■ Task statement: Could every line of the listing be output exactly, with the pictures skipped?

■ Given material:

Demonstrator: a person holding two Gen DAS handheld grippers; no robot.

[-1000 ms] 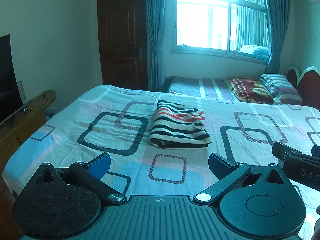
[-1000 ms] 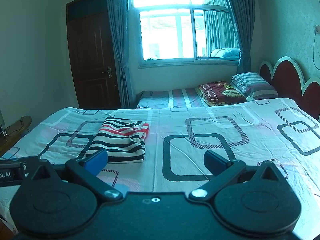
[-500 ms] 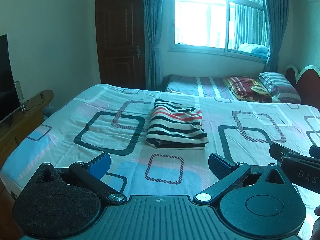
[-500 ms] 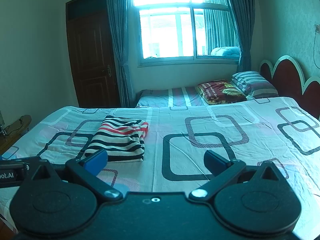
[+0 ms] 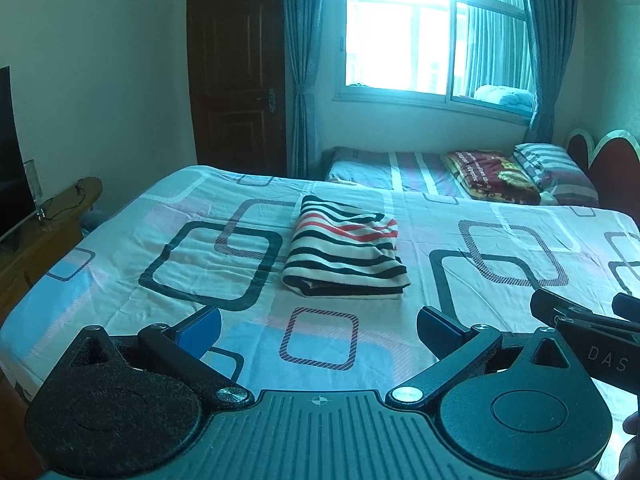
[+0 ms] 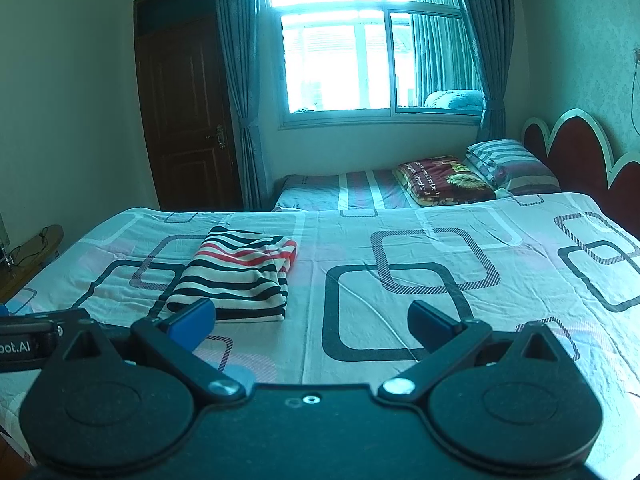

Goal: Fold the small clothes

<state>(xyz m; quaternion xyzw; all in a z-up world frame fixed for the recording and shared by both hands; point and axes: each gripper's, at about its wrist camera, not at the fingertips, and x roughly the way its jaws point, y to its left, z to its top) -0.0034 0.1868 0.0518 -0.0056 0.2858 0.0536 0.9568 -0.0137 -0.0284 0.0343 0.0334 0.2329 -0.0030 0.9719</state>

■ Solution for this problem:
Demonstrator: a person holding two Gen DAS handheld grippers; no robot.

[-1000 ms] 
[-1000 ms] 
[-500 ms] 
[-500 ms] 
[+0 ms] 
[+0 ms] 

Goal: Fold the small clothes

<state>(xyz m; quaternion xyzw; all in a z-up world frame fixed for the recording and shared by both hands; point and axes: each gripper's, at about its wrist camera, not at the fingertips, and x roughly the way its jaws point, y to its left, z to its top) -0.0034 0.1868 0.0518 -0.0056 0.2858 0.0536 0.9568 -0.0137 -0.0284 0.0343 0.0334 0.2329 -0.0030 0.9719</state>

What was asked for in the exercise is now done.